Exercise requirements: In the listing below, find the line with "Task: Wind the", then repeat exactly every line from the top through that one.

BEGIN Exercise data

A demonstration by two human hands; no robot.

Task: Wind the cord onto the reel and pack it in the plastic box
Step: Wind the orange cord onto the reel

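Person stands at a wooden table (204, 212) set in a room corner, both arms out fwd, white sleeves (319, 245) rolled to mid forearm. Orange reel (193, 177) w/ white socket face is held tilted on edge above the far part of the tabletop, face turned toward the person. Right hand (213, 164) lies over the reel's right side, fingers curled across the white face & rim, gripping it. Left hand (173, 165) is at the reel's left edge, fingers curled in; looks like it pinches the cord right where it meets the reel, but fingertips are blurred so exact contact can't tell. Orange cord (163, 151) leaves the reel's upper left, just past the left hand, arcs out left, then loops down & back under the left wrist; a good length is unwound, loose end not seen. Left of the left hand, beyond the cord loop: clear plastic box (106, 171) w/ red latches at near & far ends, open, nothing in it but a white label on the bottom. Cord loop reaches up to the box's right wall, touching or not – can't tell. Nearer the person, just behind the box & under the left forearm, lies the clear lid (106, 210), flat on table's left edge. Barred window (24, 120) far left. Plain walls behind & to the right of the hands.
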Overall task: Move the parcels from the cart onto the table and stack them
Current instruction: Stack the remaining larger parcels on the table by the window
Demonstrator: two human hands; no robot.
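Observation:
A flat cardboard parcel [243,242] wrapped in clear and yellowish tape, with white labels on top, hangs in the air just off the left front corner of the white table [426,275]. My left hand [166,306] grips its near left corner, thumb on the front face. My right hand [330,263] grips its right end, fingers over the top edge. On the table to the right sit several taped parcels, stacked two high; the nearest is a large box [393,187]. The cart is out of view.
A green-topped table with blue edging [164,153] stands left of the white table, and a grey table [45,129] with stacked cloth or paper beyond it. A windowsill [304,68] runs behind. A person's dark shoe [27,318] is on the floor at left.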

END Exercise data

Solution to this problem:
A demonstration by two human hands; no robot.

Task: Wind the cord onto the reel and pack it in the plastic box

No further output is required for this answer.